On Location May 08 – Myanmar

Myanmar is stuck in a different era. Isolated from the outside world and with little infrastructure the country remains underdeveloped. This was my second visit and the purpose of the trip was to look at ‘all things new’…

Arriving late at night in Yangon I stayed briefly at the Savoy Hotel, a wonderful old colonial building with teak floors and Kipling memorabilia. The following morning I flew to Kyaingtong near the border with Thailand. This small town has a central lake and holds a buffalo market twice a week. It is the staging post for the 30km drive to the former colonial hill station of Loimwe. The road is now a track but during British times it had stone tram lines on which the cars ran. Anyone wanting a driving license and making it from Kyaingtong to Loimwe was granted one, an early test. Loimwe is in a shallow dip in the hills, pleasantly cool in summer.

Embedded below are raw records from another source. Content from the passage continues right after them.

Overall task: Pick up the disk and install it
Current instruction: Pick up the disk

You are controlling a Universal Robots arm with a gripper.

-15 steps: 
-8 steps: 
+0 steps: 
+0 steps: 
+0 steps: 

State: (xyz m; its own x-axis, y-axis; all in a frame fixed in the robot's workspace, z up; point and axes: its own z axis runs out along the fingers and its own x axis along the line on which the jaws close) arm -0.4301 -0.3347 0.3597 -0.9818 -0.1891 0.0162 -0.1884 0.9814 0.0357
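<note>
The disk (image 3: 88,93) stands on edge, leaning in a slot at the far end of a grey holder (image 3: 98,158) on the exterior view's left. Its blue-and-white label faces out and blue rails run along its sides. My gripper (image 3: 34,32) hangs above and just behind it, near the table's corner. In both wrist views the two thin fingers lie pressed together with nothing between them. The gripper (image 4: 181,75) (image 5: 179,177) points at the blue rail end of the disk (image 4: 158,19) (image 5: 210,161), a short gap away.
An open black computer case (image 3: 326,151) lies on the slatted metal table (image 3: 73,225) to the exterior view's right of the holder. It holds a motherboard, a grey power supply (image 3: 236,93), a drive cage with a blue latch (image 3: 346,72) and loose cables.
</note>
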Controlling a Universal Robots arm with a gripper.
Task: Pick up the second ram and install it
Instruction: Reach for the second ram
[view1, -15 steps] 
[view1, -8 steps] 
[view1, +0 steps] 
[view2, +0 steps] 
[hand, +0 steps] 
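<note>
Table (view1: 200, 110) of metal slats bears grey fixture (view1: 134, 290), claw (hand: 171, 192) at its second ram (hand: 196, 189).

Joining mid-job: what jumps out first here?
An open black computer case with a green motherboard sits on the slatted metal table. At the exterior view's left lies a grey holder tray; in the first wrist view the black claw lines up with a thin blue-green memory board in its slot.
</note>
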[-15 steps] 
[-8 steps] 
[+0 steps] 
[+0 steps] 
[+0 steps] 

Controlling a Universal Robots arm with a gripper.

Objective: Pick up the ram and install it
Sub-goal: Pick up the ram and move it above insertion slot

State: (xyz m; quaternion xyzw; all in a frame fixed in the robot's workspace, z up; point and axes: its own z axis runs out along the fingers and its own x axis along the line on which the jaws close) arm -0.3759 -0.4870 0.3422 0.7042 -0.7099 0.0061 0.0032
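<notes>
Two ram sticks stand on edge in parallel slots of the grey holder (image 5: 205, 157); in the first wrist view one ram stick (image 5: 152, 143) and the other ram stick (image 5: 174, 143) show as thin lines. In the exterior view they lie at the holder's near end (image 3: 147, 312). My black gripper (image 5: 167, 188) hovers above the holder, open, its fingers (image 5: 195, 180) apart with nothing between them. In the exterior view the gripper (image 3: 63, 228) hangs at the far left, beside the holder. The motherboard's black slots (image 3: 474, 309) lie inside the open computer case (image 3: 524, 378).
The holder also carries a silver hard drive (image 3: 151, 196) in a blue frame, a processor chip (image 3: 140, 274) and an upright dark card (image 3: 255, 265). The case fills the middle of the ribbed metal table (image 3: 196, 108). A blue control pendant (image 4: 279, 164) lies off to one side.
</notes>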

Surrounding the small hills are the colonial houses that the British stayed in. The hospital, the post office and a number of residences remain. There is also a Sikh temple here with a Sanskrit stone marker by the front door. Sadly it is in a terrible state.

In the far north of the country lies Putao. You are nearer to Bhutan here than you are to Mandalay; an isolated location and one that has only recently opened up to foreigners. The town is located in a long narrow valley surrounded on three sides by snow covered mountains and thick forest. On my first morning I met three lorry drivers who had just com from Mytchina, half way between Mandalay and Putao. They had just arrived with three six-wheel lorries and it had taken them 29 days to cover the 220 miles. Luckily I had flown in.

Putao is well worth the journey not least for the ten room Malika Lodge, which is fabulous. It is located at the base of the foothills on a bend of a river with impressive views of both the river and the mountains. Activities include gentle rafting, light or serious trekking (it is possible to trek for the day, stay away for several nights or do more serious treks of up to 2 weeks), biking or riding elephants.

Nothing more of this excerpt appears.